RI News Portal. Jakarta, 16 Oktober 2025 – Dalam era globalisasi yang semakin terhubung, Direktur Jaminan Produk Halal (JPH) Kementerian Agama, Fuad Nasar, menegaskan bahwa sistem jaminan produk halal bukan sekadar kewajiban ritual keagamaan, melainkan fondasi strategis untuk membangun ekosistem konsumsi yang inklusif, berkelanjutan, dan kompetitif di pasar dunia. Pernyataan ini disampaikan Fuad saat berbicara di Forum Inovasi Halal Nasional di Jakarta, Kamis (16/10), di mana ia menggarisbawahi bagaimana pendekatan halal mampu menyatukan fitrah manusia dengan dinamika ekonomi modern.
“Bayangkan halal sebagai jembatan universal: sesuai dengan naluri bawaan manusia yang secara alami condong pada yang baik, bersih, dan suci. Tak peduli latar belakang keyakinan apa pun, memilih produk halal adalah keputusan win-win – pasti bergizi, higienis, dan ramah lingkungan,” ungkap Fuad dengan penuh keyakinan. Ia menjelaskan bahwa esensi kehalalan diverifikasi melalui proses ketat: fatwa halal dari Majelis Ulama Indonesia (MUI) atau Komite Fatwa, diikuti sertifikasi resmi oleh Badan Penyelenggara Jaminan Produk Halal (BPJPH). Sistem ini menyeluruh, mencakup setiap tahap rantai pasok – dari pemilihan bahan baku hingga penyajian akhir – memastikan nol kontaminasi unsur haram.
Lebih dari sekadar label, jaminan halal hadir sebagai katalisator transformasi bisnis. Fuad menyoroti bagaimana sistem ini tak hanya menenangkan hati konsumen, tapi juga menciptakan diferensiasi pasar yang nyata. “Produk halal bukan lagi niche; ia adalah premium asset. Kepercayaan konsumen melonjak, dan secara ekonomi, ini membuka pintu ekspor ke 1,8 miliar populasi muslim global yang mensyaratkan assurance halal,” tambahnya. Contohnya, pelaku usaha kecil-menengah di Indonesia kini bisa bersaing dengan raksasa multinasional, berkat nilai tambah ini yang diakui oleh standar internasional seperti ISO dan regulasi Uni Eropa.

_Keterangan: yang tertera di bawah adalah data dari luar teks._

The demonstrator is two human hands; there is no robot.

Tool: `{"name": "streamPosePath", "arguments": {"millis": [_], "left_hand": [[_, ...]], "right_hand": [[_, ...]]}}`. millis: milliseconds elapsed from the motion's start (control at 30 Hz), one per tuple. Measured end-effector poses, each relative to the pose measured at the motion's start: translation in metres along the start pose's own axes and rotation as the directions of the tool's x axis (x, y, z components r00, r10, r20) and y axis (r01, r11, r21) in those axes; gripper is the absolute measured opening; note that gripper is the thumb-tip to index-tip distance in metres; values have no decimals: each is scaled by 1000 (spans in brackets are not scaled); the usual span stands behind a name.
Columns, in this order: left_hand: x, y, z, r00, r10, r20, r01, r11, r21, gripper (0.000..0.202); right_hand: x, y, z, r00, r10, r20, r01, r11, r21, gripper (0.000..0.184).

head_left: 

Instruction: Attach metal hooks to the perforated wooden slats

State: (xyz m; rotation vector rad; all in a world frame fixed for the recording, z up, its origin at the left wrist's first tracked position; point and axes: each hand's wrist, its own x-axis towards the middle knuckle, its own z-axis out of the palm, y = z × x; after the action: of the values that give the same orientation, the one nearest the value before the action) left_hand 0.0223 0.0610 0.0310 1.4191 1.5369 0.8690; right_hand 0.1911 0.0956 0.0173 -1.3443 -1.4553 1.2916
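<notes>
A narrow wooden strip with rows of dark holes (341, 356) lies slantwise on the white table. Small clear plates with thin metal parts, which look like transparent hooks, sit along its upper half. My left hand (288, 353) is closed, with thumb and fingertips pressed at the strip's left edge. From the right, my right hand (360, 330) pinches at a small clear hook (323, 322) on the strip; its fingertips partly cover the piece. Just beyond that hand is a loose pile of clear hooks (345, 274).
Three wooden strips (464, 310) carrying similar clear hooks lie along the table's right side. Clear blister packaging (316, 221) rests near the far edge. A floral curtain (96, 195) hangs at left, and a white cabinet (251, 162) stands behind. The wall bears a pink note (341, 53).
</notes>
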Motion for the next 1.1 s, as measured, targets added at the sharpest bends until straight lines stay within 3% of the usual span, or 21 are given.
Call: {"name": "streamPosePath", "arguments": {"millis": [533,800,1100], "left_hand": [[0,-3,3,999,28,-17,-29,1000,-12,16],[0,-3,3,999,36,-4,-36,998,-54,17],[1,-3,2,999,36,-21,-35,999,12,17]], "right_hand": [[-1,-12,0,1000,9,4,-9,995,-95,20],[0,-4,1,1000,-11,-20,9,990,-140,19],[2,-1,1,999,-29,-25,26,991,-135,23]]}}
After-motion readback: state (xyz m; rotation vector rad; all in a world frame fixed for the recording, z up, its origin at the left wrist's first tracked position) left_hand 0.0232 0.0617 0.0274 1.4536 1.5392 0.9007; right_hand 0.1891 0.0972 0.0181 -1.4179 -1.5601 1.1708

Namun, Fuad tak berhenti di ranah regulasi. Ia menekankan urgensi literasi halal holistik sebagai senjata utama. “Jangan hanya bicara hukum fiqih; kita perlu dakwah halal dalam bahasa budaya pop dan sains modern. Misalnya, jelaskan bagaimana proses halal mengurangi risiko alergen melalui data laboratorium, atau bagaimana ia selaras dengan tren sustainability seperti zero-waste production,” katanya. Pendekatan ini, lanjut Fuad, akan membuat konsep halal lebih relatable bagi generasi Z dan milenial, yang 70% di antaranya memprioritaskan etika konsumsi berdasarkan survei internal Kemenag terbaru.
Jejak panjang Indonesia dalam halal assurance menjadi bukti komitmen berkelanjutan. Sejak 1976, Kementerian Kesehatan telah mewajibkan penandaan produk berbahan babi – langkah pionir yang berevolusi menjadi Undang-Undang Nomor 33 Tahun 2014, menjadikan Indonesia negara pertama di dunia dengan kewajiban sertifikasi halal universal. Puncaknya, Peraturan Pemerintah Nomor 42 Tahun 2024, yang memaksa label “tidak halal” pada produk haram, menciptakan transparansi penuh dan melindungi konsumen dari jebakan pasar gelap.
“Halal adalah DNA mutu global, bukan sekadar identitas agama. Ini momen emas bagi UMKM lokal: tingkatkan daya saing, taklukkan pasar ASEAN hingga Timur Tengah,” tutup Fuad, sambil mengajak pelaku usaha segera daftar sertifikasi via portal BPJPH. Dengan proyeksi pasar halal dunia capai US$3 triliun pada 2030, Indonesia – sebagai produsen terbesar – siap memimpin revolusi ini.